Your task: Give every line from the entries that contains "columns".
Stored data Start Marker
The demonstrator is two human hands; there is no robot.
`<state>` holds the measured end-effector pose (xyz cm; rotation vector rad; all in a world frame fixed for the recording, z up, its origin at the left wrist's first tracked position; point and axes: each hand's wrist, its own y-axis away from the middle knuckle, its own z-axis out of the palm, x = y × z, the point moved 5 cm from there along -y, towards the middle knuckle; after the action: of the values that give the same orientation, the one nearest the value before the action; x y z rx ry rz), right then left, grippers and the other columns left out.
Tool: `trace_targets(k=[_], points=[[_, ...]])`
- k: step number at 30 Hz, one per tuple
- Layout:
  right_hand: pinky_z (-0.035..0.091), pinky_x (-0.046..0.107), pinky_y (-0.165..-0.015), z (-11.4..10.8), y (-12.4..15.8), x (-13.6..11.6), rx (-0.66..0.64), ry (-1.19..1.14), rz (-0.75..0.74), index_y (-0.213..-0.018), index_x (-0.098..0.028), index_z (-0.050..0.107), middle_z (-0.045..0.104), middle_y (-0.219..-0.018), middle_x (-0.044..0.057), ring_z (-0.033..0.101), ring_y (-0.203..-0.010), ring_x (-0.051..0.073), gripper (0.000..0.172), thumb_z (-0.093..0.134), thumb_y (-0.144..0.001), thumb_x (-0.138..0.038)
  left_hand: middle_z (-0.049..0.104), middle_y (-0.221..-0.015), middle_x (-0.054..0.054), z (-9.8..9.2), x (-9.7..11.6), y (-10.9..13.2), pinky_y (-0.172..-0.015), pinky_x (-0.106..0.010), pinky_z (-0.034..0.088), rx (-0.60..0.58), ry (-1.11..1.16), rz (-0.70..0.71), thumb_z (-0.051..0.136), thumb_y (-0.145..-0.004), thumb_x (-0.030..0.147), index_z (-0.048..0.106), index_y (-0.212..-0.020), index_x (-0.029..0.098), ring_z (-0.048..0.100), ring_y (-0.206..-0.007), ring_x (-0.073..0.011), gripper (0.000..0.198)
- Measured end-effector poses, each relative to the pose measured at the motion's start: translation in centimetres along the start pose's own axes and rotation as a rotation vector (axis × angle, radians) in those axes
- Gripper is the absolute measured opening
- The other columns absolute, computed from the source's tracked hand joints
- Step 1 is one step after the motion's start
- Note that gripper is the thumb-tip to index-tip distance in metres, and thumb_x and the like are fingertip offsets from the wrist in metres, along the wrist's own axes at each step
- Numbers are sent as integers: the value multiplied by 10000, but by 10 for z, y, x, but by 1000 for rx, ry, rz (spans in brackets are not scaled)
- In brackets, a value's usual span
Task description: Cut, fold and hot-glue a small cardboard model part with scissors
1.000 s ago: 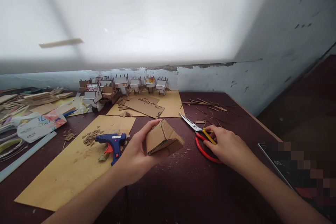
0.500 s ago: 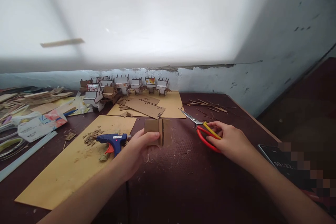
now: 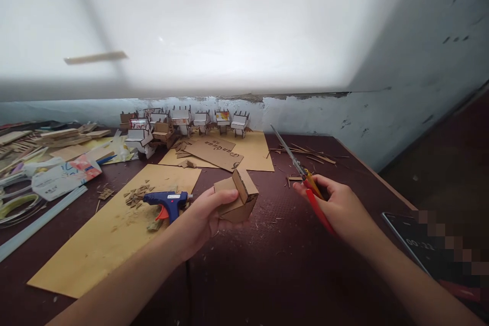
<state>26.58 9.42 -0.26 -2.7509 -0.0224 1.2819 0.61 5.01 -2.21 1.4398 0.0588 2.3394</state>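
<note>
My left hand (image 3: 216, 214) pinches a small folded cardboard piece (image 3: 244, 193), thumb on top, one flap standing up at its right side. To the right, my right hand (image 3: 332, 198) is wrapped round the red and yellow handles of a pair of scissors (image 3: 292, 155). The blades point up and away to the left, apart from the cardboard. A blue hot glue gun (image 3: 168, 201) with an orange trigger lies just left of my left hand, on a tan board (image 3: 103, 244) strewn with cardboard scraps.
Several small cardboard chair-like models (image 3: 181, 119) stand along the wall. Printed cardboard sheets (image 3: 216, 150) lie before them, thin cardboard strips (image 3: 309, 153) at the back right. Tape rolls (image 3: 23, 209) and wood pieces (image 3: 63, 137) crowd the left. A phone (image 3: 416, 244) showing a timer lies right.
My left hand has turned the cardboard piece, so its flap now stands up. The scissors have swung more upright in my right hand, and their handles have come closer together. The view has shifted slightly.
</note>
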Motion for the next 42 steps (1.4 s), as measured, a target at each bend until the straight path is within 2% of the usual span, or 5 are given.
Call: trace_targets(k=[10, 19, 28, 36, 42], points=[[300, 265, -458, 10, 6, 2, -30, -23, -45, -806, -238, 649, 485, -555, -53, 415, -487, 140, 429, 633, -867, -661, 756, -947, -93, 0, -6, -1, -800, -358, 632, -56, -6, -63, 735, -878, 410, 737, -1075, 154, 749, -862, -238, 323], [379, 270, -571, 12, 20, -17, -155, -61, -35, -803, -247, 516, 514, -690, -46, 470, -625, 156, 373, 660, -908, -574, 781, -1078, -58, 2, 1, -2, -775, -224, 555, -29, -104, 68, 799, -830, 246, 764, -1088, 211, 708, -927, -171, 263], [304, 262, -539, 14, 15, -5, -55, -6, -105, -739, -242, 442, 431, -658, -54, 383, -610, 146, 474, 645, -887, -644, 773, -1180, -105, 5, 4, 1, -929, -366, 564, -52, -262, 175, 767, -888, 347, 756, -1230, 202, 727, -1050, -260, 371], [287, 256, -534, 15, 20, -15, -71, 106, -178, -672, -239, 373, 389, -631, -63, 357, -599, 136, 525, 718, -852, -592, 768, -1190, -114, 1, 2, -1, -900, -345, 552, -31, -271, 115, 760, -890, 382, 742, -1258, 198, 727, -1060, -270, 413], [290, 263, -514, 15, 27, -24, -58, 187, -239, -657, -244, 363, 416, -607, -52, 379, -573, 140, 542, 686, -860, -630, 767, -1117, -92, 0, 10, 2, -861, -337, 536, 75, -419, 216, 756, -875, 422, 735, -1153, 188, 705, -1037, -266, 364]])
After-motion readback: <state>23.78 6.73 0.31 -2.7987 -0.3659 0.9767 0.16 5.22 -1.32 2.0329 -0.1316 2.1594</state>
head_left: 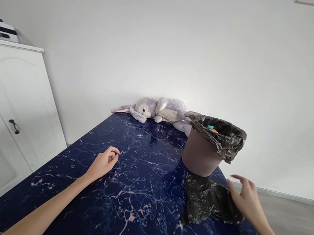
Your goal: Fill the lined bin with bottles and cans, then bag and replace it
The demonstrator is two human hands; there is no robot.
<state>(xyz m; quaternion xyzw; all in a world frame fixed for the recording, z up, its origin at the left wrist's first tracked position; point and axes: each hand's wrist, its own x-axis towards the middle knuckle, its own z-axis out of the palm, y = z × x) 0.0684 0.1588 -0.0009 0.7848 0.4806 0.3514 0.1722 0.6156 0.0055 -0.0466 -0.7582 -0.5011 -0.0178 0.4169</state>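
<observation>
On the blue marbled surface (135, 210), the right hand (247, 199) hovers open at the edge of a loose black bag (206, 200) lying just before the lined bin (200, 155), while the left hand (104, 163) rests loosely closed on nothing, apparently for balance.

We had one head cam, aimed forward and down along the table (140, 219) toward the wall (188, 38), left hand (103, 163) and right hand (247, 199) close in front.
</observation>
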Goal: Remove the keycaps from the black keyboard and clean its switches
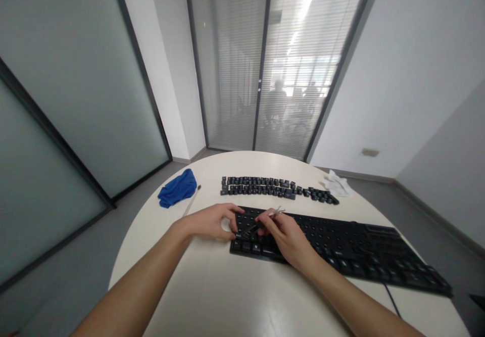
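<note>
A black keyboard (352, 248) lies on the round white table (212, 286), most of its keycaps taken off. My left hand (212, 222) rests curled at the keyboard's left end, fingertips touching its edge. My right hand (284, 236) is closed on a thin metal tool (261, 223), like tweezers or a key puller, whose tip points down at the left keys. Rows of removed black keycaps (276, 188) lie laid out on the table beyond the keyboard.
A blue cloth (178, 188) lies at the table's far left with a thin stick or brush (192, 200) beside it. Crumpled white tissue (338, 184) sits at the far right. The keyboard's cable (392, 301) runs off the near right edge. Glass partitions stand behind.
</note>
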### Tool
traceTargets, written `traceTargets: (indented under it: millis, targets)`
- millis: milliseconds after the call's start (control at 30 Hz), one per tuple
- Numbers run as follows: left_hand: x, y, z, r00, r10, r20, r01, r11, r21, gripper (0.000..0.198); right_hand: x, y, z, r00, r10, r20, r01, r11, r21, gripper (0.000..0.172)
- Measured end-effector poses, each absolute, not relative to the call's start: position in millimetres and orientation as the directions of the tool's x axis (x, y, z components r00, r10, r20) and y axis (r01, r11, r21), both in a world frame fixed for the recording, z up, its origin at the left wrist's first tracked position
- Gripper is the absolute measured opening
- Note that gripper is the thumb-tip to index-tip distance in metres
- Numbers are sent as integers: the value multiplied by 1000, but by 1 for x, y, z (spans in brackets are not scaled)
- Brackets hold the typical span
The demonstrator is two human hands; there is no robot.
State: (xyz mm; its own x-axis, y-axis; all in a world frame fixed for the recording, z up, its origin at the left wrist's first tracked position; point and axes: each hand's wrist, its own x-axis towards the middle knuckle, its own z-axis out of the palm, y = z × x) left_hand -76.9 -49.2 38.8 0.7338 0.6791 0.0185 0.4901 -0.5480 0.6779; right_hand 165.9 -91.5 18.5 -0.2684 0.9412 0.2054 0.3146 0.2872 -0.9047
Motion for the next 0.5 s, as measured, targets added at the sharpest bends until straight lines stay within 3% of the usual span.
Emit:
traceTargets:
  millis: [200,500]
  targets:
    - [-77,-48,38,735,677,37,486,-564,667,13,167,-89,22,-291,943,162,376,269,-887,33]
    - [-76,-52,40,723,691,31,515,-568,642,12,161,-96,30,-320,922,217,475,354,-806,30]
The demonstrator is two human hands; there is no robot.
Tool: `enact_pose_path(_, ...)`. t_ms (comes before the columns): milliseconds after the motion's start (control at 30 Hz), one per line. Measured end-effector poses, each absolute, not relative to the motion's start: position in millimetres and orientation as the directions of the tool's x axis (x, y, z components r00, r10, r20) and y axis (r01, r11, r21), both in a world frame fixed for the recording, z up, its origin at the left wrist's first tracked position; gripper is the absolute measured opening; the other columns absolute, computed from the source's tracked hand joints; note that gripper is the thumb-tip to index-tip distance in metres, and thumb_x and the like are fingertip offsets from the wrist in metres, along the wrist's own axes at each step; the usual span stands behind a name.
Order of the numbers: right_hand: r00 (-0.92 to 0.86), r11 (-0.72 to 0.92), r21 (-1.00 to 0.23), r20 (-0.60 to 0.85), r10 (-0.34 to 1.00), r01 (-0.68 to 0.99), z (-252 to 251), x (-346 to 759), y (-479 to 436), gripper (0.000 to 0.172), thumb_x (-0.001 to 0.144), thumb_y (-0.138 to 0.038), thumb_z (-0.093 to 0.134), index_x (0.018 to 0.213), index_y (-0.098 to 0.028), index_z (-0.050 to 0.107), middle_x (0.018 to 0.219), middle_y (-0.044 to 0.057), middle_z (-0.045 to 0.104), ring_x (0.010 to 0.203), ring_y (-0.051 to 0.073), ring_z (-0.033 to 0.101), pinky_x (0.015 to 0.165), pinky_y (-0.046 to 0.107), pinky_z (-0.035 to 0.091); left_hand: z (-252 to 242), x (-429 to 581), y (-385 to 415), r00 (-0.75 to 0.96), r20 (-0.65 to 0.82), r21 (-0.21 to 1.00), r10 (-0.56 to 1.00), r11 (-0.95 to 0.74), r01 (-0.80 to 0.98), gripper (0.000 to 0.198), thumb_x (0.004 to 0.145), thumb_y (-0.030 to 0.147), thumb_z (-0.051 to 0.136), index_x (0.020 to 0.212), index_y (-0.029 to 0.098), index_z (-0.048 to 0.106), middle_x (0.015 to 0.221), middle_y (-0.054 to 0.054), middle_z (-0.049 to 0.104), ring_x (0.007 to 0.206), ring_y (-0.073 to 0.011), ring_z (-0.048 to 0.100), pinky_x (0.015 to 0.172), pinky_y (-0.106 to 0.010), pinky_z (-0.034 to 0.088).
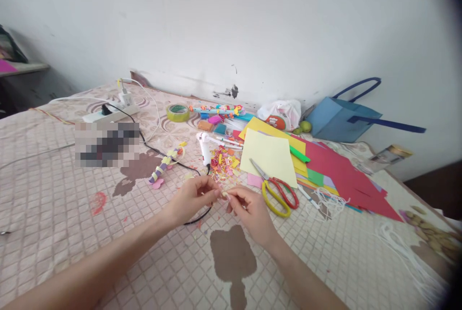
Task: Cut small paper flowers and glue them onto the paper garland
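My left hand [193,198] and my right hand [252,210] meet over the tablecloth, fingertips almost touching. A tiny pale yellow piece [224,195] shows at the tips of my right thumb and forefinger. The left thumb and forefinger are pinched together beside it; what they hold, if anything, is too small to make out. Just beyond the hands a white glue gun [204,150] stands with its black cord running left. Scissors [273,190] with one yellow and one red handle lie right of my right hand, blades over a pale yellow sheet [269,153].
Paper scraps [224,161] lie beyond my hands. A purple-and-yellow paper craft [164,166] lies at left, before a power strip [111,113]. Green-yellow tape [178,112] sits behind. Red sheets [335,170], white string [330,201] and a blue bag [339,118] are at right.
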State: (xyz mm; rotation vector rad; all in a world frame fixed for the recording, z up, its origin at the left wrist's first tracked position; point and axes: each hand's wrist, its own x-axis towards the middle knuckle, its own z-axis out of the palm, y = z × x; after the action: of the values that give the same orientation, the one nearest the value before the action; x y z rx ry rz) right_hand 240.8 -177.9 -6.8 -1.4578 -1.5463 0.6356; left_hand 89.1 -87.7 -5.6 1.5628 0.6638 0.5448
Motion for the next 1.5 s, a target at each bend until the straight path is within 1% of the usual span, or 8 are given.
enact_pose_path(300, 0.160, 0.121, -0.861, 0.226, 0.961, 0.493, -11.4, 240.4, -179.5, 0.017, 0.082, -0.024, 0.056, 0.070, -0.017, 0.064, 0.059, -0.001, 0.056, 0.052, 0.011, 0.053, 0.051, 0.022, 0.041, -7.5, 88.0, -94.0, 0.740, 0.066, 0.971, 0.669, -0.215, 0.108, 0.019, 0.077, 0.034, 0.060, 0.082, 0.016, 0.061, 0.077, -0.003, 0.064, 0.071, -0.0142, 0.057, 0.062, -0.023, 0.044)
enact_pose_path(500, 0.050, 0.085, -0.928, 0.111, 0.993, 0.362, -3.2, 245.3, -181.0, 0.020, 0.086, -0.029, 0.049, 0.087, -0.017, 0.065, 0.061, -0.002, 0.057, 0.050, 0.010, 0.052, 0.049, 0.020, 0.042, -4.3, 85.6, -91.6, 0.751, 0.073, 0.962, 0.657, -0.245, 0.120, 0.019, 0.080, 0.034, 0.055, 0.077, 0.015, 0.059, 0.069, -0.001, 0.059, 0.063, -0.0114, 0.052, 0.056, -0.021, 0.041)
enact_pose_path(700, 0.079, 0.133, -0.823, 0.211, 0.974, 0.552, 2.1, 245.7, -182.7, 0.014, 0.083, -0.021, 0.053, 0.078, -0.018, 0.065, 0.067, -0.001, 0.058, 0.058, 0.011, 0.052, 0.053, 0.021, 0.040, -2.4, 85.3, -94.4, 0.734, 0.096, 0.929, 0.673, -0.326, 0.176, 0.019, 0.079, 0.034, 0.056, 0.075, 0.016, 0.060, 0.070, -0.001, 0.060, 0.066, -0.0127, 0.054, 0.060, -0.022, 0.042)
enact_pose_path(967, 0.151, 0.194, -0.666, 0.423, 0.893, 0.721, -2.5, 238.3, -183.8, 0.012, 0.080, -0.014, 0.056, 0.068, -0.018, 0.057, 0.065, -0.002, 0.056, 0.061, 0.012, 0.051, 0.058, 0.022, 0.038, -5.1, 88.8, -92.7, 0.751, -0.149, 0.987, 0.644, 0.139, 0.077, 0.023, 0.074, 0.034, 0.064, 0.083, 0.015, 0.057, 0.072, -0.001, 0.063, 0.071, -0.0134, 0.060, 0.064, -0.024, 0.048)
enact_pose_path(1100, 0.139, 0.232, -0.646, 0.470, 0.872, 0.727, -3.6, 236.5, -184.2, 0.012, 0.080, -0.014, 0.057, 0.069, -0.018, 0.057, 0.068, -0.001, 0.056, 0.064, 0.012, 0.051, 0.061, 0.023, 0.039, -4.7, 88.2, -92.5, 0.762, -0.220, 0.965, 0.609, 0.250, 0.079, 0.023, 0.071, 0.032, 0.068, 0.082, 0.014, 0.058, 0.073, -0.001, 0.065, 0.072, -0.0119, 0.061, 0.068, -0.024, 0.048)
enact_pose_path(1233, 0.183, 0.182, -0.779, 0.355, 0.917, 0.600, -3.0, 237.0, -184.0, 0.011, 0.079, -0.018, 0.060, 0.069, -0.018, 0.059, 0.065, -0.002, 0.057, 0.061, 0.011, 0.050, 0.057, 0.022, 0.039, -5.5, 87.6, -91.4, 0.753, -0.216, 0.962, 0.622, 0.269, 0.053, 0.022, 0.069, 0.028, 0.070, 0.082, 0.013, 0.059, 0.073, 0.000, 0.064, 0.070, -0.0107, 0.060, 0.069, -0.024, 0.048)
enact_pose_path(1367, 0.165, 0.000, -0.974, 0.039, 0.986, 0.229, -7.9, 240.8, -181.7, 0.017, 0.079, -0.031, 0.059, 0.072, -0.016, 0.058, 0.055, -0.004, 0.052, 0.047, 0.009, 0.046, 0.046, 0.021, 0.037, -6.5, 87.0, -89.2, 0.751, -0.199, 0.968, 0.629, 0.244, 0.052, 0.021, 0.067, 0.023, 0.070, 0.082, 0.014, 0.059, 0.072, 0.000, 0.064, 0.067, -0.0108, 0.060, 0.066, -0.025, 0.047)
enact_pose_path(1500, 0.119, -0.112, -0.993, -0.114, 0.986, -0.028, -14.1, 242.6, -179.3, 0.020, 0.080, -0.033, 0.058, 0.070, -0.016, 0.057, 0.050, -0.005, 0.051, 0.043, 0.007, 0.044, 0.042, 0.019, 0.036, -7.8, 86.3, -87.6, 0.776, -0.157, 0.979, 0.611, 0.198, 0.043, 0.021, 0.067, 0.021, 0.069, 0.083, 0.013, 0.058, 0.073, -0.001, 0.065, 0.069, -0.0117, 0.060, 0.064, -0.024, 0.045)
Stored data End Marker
Output of the exercise:
`<state>` holds the measured end-effector pose (xyz cm; rotation vector rad; all in a world frame fixed for the recording, z up, its origin at the left wrist's first tracked position; point and axes: each hand's wrist, its own y-axis away from the middle knuckle, its own z-axis out of the palm, x = y × z, the point moved 5 cm from there along -y, towards the middle knuckle; after the action: of the values that give the same orientation, the one nearest the value before the action; x y z rx ry rz), right then left, grippers and the other columns left out.
- The other columns absolute, computed from the source's tracked hand joints
Tool: `enact_pose_path(_, ...)`. t_ms (comes before the columns): milliseconds after the motion's start (control at 30 Hz), one per line. Measured end-effector poses, each absolute, not relative to the motion's start: position in millimetres and orientation as the directions of the tool's x axis (x, y, z components r00, r10, r20) and y axis (r01, r11, r21), both in a world frame fixed for the recording, z up, its origin at the left wrist's first tracked position; gripper is the absolute measured opening; the other columns absolute, computed from the source's tracked hand joints; note that gripper is the thumb-tip to index-tip distance in metres, and thumb_x and the like are fingertip offsets from the wrist in metres, along the wrist's own axes at each step; the usual span stands behind a name.

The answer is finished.